Work request:
From the listing below, retype exactly the line holding "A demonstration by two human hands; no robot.", the line holding "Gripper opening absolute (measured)", and the lines between them; skip everything else.
[Source data Boundary: Start]
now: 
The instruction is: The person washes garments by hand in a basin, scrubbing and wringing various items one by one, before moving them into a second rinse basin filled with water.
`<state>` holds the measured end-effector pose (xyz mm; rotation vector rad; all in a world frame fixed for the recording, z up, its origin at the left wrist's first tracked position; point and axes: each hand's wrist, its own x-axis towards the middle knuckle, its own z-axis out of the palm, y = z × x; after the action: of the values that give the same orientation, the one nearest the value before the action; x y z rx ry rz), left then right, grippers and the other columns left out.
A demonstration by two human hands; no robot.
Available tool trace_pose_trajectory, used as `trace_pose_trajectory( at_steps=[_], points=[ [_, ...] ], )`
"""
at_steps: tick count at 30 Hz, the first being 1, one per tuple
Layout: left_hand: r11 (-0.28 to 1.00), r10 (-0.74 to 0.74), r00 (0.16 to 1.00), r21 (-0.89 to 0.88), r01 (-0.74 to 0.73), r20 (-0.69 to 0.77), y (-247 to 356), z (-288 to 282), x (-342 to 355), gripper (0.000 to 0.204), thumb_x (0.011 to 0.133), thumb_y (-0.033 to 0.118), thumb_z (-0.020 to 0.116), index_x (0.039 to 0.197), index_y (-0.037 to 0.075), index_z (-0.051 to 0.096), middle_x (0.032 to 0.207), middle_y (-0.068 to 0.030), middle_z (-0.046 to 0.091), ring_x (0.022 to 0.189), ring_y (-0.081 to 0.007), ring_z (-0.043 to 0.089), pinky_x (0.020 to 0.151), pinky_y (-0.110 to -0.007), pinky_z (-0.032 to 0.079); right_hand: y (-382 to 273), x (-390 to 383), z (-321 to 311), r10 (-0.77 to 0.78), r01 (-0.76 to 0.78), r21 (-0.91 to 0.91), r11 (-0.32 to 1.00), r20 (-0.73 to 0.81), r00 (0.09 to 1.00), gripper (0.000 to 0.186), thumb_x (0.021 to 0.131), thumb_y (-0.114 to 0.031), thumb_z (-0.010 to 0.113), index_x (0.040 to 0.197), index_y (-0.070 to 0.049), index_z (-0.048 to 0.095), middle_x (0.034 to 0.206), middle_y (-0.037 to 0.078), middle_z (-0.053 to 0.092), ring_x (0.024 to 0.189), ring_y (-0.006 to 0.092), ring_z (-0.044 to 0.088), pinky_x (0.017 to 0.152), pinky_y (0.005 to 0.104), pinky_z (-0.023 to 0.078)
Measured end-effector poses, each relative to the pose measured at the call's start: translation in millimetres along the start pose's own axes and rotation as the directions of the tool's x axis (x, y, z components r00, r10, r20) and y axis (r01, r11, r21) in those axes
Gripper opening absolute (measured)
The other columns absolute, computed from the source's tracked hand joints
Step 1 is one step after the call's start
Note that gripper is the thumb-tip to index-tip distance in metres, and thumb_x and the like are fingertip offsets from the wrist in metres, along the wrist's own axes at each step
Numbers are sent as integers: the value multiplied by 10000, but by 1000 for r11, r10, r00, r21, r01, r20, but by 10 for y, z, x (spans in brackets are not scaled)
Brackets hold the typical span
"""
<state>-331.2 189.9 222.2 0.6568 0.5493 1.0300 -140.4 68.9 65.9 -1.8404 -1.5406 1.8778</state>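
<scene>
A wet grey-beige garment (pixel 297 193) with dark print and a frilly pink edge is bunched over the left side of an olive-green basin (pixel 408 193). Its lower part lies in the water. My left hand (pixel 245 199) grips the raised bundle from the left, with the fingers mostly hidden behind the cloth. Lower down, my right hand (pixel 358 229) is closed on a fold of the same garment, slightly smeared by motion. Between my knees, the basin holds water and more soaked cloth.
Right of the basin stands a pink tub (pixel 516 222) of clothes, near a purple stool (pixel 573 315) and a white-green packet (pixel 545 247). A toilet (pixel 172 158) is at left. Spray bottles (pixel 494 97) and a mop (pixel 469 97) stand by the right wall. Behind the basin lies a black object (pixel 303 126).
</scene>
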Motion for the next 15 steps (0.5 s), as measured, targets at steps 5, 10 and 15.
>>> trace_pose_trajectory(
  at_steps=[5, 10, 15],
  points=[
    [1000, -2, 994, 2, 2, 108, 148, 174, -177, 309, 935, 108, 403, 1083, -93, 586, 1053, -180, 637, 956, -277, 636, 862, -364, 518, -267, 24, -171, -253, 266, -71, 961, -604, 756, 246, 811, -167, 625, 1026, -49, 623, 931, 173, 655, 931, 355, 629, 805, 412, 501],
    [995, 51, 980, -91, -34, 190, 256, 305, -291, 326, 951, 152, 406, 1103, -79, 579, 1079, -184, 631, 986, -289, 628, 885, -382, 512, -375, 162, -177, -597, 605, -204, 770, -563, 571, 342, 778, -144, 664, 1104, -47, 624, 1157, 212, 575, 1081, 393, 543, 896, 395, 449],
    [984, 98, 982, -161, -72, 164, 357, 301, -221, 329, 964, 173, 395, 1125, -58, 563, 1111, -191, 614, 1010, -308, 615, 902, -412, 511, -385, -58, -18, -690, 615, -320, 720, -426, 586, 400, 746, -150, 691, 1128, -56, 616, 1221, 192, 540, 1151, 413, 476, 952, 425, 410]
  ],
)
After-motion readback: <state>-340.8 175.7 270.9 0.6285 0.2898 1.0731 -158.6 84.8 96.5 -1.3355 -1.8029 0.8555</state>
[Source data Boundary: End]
Finished exercise:
A demonstration by two human hands; no robot.
Available tool trace_pose_trajectory, used as `trace_pose_trajectory( at_steps=[_], points=[ [_, ...] ], )`
"""
at_steps: tick count at 30 Hz, the first being 1, one per tuple
Layout: left_hand: r11 (-0.28 to 1.00), r10 (-0.74 to 0.74), r00 (0.16 to 1.00), r21 (-0.89 to 0.88), r01 (-0.74 to 0.73), r20 (-0.69 to 0.77), y (-247 to 356), z (-288 to 282), x (-342 to 355), gripper (0.000 to 0.204), thumb_x (0.011 to 0.133), thumb_y (-0.033 to 0.118), thumb_z (-0.020 to 0.116), index_x (0.039 to 0.197), index_y (-0.037 to 0.075), index_z (-0.051 to 0.096), middle_x (0.032 to 0.207), middle_y (-0.068 to 0.030), middle_z (-0.046 to 0.091), ring_x (0.022 to 0.189), ring_y (-0.081 to 0.007), ring_z (-0.043 to 0.089), pinky_x (0.020 to 0.151), pinky_y (-0.110 to -0.007), pinky_z (-0.032 to 0.079); right_hand: y (-382 to 273), x (-390 to 383), z (-321 to 311), r10 (-0.77 to 0.78), r01 (-0.76 to 0.78), r21 (-0.91 to 0.91), r11 (-0.32 to 1.00), r20 (-0.73 to 0.81), r00 (0.09 to 1.00), gripper (0.000 to 0.186), thumb_x (0.021 to 0.131), thumb_y (-0.114 to 0.031), thumb_z (-0.010 to 0.113), index_x (0.040 to 0.197), index_y (-0.070 to 0.049), index_z (-0.048 to 0.095), middle_x (0.034 to 0.206), middle_y (-0.037 to 0.078), middle_z (-0.053 to 0.092), ring_x (0.024 to 0.189), ring_y (-0.006 to 0.092), ring_z (-0.044 to 0.088), pinky_x (0.017 to 0.152), pinky_y (0.005 to 0.104), pinky_z (-0.023 to 0.078)
Measured end-effector poses, each relative to the pose measured at the call's start: translation in millimetres along the start pose's own axes and rotation as the directions of the tool's x axis (x, y, z components r00, r10, r20) and y axis (r01, r11, r21) in those axes
Gripper opening absolute (measured)

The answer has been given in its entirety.